TITLE: Just a Date
AUTHOR: Matteabrit, April 2002
SUMMARY: Why is a simple date causing problems onboard Voyager
RATING: PG
DISCLAIMER: TPTB may own Voyager but I got the tale, nyah, nyah
The first year nothing happened as Neelix felt awkward about putting on such an event; the second year Voyager was in the middle of a battle with the Kazon and he didn’t want to remind the crew just how it came to be that they were fighting in the first place. But the third year seemed to be a good time.
And so it was that one morning a very irate B’Elanna Torres barged into Commander Chakotay’s office and threw a padd down on his desk, narrowly missing his cup of herbal tea. He slowly moved his drink to the other side of the desk before glancing up at his friend and Voyager’s chief engineer.
“Good morning to you too, B’Elanna,” he said cheerfully.
“Have you seen this?” she growled.
“It’s a padd,” he deadpanned. “Quite unusual to see one, isn’t it.”
She glared at him. “I don’t have time for your smart comments, Chakotay.” She pushed the padd closer to him. “Read it.”
Gingerly, Chakotay picked it up, wondering what it was that had irked B’Elanna so much. Scanning through it he couldn’t immediately see where the problem lay. “So Neelix wants to have a party? I don’t see…”

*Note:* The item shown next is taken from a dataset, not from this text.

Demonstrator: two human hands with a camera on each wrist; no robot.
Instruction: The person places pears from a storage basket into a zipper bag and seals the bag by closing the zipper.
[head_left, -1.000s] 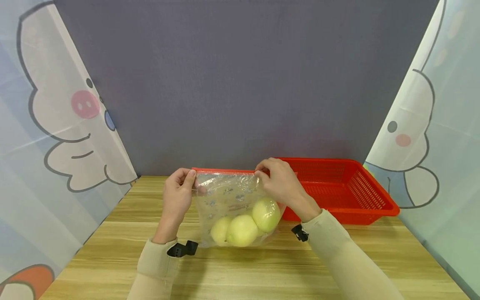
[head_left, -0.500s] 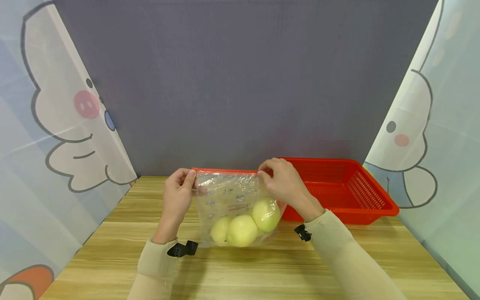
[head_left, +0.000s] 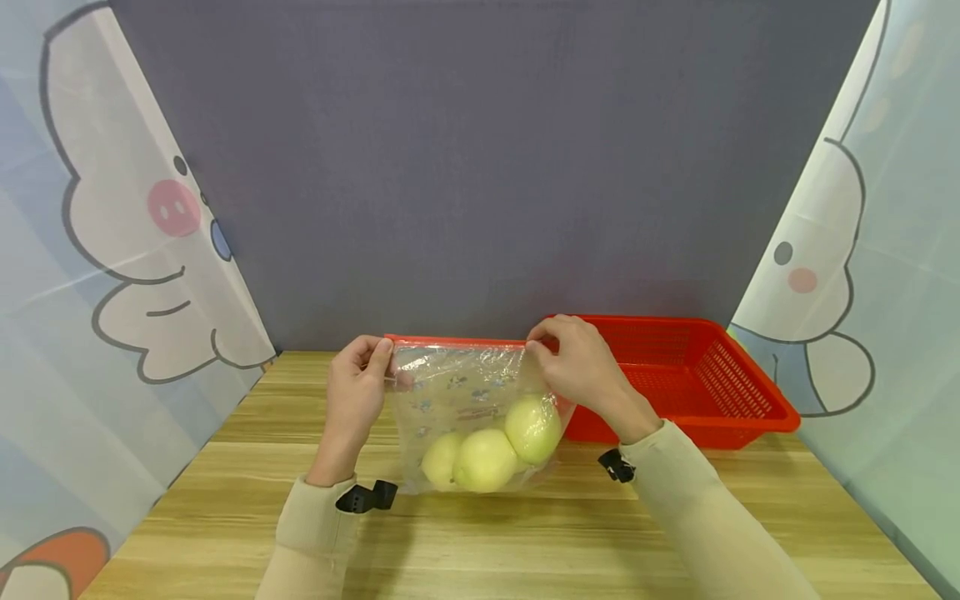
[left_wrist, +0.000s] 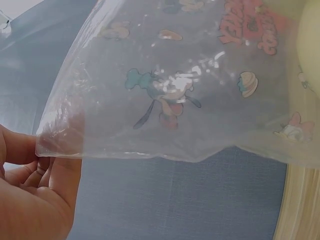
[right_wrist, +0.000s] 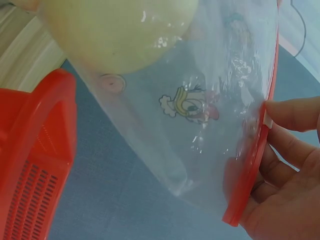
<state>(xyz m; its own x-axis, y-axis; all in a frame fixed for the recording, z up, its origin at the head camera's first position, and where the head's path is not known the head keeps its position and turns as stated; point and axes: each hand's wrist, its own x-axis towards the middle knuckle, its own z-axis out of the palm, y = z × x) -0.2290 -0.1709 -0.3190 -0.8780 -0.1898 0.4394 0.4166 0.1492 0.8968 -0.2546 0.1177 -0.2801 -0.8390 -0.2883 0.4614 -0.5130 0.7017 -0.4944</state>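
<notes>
A clear zip bag (head_left: 438,396) with cartoon prints stands upright in the middle of the head view. Inside it, at the bottom, lie three pale yellow-green round fruits (head_left: 486,461), whose kind I cannot tell. Along the bag's top runs a red zip strip (head_left: 457,342). My left hand (head_left: 354,396) pinches the top left corner between thumb and fingers. Toward the right end of the strip, my right hand (head_left: 577,367) pinches a small whitish slider (right_wrist: 268,121), with a stretch of red strip beyond it lying against the fingers in the right wrist view.
Behind my right hand, a red plastic basket (head_left: 742,429) with slotted walls stands on the wooden table (head_left: 480,550). A dark grey panel (head_left: 480,167) rises at the back. Printed curtains (head_left: 907,275) hang at both sides.
My right hand has slid to the right along the red strip, a little at a time. The left hand, the bag and the fruits stay about where they were.
</notes>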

“Check the date,” she advised him.
Chakotay sighed and looked again. When he found the date in question he looked back up at B’Elanna, trying to cover the shock he had immediately felt. “Well, I’ll admit its not the date I’d have wanted but are you sure you’re not making something out of nothing.”

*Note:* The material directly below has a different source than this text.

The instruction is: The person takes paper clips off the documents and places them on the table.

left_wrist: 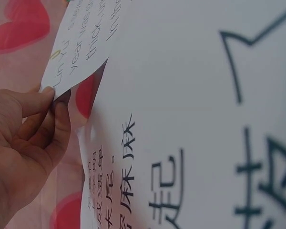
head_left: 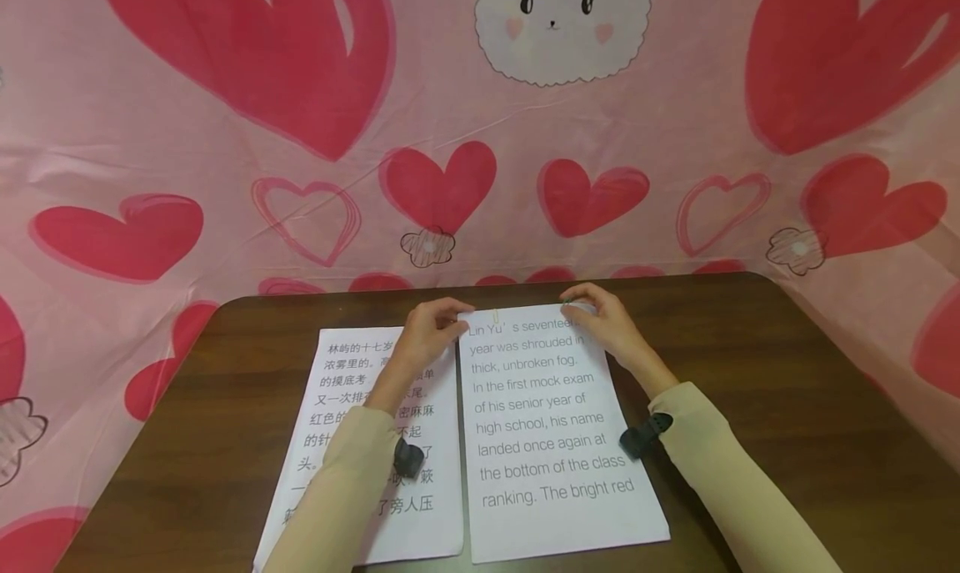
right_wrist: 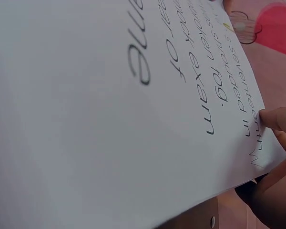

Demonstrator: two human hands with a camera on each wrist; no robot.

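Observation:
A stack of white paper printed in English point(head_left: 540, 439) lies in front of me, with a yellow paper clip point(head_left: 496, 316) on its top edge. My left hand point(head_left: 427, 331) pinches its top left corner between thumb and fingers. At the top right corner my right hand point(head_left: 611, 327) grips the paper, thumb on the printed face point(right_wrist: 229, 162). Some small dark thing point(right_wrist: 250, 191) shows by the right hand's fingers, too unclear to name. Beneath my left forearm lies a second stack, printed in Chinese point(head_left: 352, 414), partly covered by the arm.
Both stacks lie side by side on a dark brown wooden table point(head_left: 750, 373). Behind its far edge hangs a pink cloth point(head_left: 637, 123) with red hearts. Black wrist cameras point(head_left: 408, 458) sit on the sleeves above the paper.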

“No,” the engineer all but shouted as she began to pace the floor. “Half the maquis are up in arms about it.”
“And the other half?”
“Don’t know about it yet,” she muttered, still pacing.
Sensing that his carpet might need replacing if his friend kept up her exercise he demanded that she sit down. “Frankly, I’m wondering how you know about this to begin with. This the first I’ve heard of it and I can pretty much promise that the Captain’s not heard about it either.”
“Well, you must be the last to do so,” B’Elanna said as she sunk into the chair in front of his desk. “He announced it in the mess hall. As soon as he announced the date I thought there’d be a war. Oh don’t worry,” she continued, seeing Chakotay’s jaw set. “It didn’t happen, but there’s a lot of rumbling over it.”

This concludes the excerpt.